L'intrigue écrite par le réalisateur entrecroise les trajectoires de quatre personnages : la prostituée Pari (Elmira Rafizadeh) qui doit survivre  avec son fils muet Elias (Bilal Yasar) car son mari drogué a été condamné d'abord à mort, puis à la perpétuité (après avoir acheté cette diminution de peine), et refuse de lui accorder le divorce ou de fournir un certificat qui lui faciliterait la vie, notamment pour inscrire son enfant à l'école. Sara (Zarhra Amir Ebrahimi), sa nouvelle voisine, est enceinte, étouffe dans son univers conjugal et familial (avec une belle mère acariâtre et un beau-père zappant en cachette des chaînes religieuses à celle montant des filles un peu dénudées). Le même bloc d'immeubles abrite le jeune musicien Babak (Arash Marandi), dont le Tribunal Révolutionnaire Islamique refuse les compositions et qui se retrouve dans une situation difficile, contraint de trouver de l'argent et le moyen rapide de faire réparer l'hymen de Donya (Negar Mona Alizadeh) dont il avait fait sauter les inhibitions à l'aide d'une pastille au terme d'un concert.

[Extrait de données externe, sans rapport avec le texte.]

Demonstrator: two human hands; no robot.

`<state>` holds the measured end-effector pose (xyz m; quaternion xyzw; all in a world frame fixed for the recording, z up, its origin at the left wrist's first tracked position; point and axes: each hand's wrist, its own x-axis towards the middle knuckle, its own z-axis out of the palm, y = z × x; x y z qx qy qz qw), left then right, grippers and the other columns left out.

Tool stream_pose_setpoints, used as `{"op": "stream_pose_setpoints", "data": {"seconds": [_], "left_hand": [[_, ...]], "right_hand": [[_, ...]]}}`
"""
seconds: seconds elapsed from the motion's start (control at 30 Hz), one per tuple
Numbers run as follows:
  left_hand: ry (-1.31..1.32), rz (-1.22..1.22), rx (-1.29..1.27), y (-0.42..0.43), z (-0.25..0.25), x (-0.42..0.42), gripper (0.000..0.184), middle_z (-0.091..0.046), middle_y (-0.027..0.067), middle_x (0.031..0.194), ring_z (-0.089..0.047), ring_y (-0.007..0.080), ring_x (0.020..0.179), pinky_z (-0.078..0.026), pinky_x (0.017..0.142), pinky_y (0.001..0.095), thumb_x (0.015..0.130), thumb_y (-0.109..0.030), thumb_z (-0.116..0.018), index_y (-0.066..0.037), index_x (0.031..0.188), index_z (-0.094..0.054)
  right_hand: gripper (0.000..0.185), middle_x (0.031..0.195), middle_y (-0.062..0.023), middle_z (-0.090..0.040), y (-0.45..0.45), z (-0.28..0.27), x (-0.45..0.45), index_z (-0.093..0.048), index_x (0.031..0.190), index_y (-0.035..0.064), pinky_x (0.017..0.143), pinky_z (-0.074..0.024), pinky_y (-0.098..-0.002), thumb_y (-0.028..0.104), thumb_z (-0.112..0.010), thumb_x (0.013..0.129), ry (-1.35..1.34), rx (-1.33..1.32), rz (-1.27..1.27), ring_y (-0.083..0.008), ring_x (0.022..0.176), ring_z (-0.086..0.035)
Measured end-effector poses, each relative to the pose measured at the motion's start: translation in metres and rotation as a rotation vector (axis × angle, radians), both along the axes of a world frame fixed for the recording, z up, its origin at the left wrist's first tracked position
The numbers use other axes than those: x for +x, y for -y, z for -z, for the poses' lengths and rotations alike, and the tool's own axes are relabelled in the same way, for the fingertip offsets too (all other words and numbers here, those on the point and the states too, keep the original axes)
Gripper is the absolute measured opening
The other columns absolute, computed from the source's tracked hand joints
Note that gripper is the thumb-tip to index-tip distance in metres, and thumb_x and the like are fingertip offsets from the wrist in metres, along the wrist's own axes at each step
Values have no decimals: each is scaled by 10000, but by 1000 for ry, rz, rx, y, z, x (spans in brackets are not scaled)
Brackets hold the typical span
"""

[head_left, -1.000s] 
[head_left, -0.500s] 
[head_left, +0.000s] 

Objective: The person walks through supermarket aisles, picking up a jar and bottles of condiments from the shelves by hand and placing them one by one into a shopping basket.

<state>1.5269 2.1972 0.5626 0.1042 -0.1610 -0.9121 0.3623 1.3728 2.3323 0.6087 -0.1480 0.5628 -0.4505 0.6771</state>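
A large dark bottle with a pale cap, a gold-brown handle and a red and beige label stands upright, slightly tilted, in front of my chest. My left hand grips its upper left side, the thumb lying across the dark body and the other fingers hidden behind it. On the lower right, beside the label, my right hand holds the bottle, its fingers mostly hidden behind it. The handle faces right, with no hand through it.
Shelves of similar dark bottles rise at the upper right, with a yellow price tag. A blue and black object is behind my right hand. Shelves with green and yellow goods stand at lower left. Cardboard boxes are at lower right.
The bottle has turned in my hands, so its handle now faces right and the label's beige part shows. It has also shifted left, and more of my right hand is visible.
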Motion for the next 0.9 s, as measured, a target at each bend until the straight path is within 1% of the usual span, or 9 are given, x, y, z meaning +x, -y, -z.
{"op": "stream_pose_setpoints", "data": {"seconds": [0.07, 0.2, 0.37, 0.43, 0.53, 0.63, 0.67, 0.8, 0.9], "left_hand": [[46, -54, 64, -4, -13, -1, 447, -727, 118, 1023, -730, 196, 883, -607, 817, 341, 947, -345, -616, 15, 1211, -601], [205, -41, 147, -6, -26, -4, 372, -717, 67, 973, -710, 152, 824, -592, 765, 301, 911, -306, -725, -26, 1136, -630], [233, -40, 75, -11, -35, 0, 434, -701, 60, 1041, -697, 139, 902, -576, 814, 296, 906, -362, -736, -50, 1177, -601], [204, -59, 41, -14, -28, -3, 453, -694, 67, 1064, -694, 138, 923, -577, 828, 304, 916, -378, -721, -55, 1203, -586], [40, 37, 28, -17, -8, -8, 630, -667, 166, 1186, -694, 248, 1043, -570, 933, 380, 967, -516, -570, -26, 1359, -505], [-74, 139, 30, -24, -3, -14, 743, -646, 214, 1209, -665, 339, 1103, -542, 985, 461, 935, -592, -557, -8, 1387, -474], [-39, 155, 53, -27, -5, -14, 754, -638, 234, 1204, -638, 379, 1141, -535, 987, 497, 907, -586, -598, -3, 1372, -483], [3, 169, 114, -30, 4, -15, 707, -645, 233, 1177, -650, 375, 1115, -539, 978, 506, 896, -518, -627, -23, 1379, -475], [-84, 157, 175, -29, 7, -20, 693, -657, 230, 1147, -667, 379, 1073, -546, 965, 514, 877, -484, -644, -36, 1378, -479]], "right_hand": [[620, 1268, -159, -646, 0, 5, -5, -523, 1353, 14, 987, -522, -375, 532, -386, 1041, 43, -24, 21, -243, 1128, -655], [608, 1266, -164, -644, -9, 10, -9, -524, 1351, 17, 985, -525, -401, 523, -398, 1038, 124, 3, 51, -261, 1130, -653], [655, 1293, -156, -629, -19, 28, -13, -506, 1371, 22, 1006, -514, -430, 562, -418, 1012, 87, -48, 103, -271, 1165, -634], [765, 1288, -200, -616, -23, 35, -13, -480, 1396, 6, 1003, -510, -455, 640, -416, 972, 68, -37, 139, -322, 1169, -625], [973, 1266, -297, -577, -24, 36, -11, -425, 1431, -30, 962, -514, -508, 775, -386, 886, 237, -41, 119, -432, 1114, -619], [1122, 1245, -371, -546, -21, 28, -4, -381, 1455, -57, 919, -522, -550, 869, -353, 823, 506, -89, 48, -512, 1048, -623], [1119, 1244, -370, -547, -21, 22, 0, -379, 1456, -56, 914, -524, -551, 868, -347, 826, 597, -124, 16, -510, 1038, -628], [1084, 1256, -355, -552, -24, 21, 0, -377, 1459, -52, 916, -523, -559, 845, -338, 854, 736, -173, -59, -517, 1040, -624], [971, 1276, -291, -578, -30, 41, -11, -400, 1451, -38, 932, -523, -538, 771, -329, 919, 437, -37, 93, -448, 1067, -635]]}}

A travers cet instantané dans la vie de ces quatre personnages, Téhéran Tabou opère une stupéfiante radiographie de la face cachée très agitée du quotidien de la capitale iranienne, en particulier sous son versant féminin avec une ambiance d'espionnite et de lourd harcèlement masculin. Un passage de l'autre côté du miroir qui ne va pas sans réserver des surprises, des secrets dans les secrets, et dont les rudes aspects s'unissent idéalement à l'effet adoucissant de l'enveloppe d'animation d'un film politiquement totalement incorrect dans son origine culturelle.

Produit par Little Dream Entertainment et coproduit par Coop99 Filmproduktion, Téhéran Tabou est vendu à l'international par Celluloid Dreams.